J Chem Inf Model. 2025 Jun 23;65(12):6209-6220. doi: 10.1021/acs.jcim.5c00539. Epub 2025 Jun 2.
Clustering remains a key tool in the analysis of molecular dynamics (MD) simulations, from the preparation of kinetic models to the study of mechanistic pathways and structural determination. It is no surprise then that multiple algorithms are currently used in the MD community, with -means and hierarchical approaches being arguably the two most popular approaches. The former is very attractive from a purely computational point of view, demanding minimal memory and time resources, but at the price of being able to partition the data in very restrictive ways. Hierarchical strategies, on the other hand, can generate arbitrary partitions, but with steep memory and time requirements due to their need to build a pairwise distance matrix for all the considered conformations/frames. Here we propose a new hybrid paradigm, the hierarchical extended linkage method (HELM), that retains the efficiency of -means while incorporating the flexibility of hierarchical methods. The key ingredient is the use of -ary difference functions as a way to stabilize the -means results and efficiently build the hierarchy of subsets. We showcase the applicability of this strategy over protein-DNA and protein folding studies, including the complete analysis of simulations with over 1.5 million frames. HELM is freely available in our MDANCE clustering package.

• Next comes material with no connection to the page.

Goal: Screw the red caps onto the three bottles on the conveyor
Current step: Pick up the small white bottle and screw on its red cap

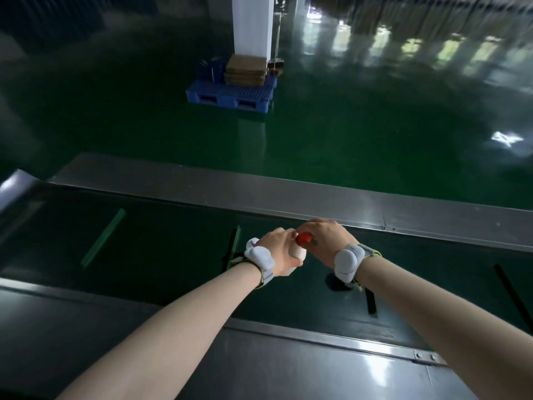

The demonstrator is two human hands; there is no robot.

聚类仍然是分子动力学(MD)模拟分析中的关键工具,从动力学模型的构建到机理途径的研究以及结构确定。因此,毫不奇怪MD领域目前使用了多种算法,其中k均值和层次聚类方法可以说是最受欢迎的两种方法。从纯粹的计算角度来看,前者非常有吸引力,只需要极少的内存和时间资源,但代价是只能以非常受限的方式对数据进行划分。另一方面,层次聚类策略可以生成任意划分,但由于需要为所有考虑的构象/帧构建成对距离矩阵,因此对内存和时间的要求很高。在此,我们提出了一种新的混合范式,即层次扩展链接方法(HELM),它保留了k均值的效率,同时融入了层次聚类方法的灵活性。关键要素是使用q元差分函数来稳定k均值的结果并有效地构建子集层次结构。我们展示了该策略在蛋白质-DNA和蛋白质折叠研究中的适用性,包括对超过150万个帧的模拟进行完整分析。HELM可在我们的MDANCE聚类软件包中免费获取。